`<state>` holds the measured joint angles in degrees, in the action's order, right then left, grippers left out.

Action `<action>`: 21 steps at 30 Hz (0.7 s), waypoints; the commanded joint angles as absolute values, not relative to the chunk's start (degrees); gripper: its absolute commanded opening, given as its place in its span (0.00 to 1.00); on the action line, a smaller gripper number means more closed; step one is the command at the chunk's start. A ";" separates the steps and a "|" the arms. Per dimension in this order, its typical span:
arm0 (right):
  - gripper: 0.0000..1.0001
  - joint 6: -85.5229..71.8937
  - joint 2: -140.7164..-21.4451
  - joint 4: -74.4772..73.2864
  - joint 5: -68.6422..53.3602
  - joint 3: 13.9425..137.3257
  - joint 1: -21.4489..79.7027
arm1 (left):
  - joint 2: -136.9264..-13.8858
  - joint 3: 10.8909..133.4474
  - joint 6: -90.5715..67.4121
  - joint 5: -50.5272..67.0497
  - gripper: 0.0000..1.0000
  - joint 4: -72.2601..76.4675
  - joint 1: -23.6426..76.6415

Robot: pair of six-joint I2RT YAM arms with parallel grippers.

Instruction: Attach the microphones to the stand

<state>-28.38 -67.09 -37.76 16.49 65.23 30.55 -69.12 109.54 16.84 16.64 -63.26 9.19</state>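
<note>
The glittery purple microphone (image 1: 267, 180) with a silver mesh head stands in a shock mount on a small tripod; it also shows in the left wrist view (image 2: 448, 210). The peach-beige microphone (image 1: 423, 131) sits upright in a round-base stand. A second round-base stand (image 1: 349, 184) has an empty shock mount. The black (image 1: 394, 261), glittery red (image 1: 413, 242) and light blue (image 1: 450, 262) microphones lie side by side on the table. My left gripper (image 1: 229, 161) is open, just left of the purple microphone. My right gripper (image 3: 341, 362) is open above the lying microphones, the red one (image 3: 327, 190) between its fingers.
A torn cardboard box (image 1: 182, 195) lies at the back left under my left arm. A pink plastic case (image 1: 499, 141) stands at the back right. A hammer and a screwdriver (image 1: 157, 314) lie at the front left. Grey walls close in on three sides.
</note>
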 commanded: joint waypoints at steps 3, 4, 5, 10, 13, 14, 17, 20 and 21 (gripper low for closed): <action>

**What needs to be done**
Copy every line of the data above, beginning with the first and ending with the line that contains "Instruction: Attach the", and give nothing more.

**Exercise solution**
`<state>` holds the measured joint angles in degrees, in the action's order, right then left, grippers left out.

Action `<action>`: 21 steps at 30 Hz (0.7 s), waypoints; the commanded joint angles as absolute values, not relative to the chunk's start (degrees); gripper: its absolute commanded opening, given as its place in its span (0.00 to 1.00); on the action line, a smaller gripper number means more closed; step one is the command at the chunk's start. A ";" separates the steps and a "|" the arms. Per dimension in this order, its typical span:
arm0 (right):
  - gripper: 0.0000..1.0001
  - joint 6: -85.5229..71.8937
  - joint 2: -140.7164..-21.4451
  - joint 4: -74.4772..73.2864
  - joint 5: -68.6422..53.3602
  - joint 3: 13.9425..137.3257
  - joint 1: -21.4489..79.7027
arm1 (left):
  - joint 2: -136.9264..-13.8858
  - joint 3: 10.8909..133.4474
  - joint 6: -90.5715..67.4121
  - joint 5: -50.5272..67.0497
  - gripper: 0.0000..1.0000
  - joint 4: -72.2601..76.4675
  - joint 1: -23.6426..76.6415

Robot: pair of six-joint I2RT YAM arms with parallel grippers.

Instruction: Attach the microphones to the stand

The required output has now been supplied.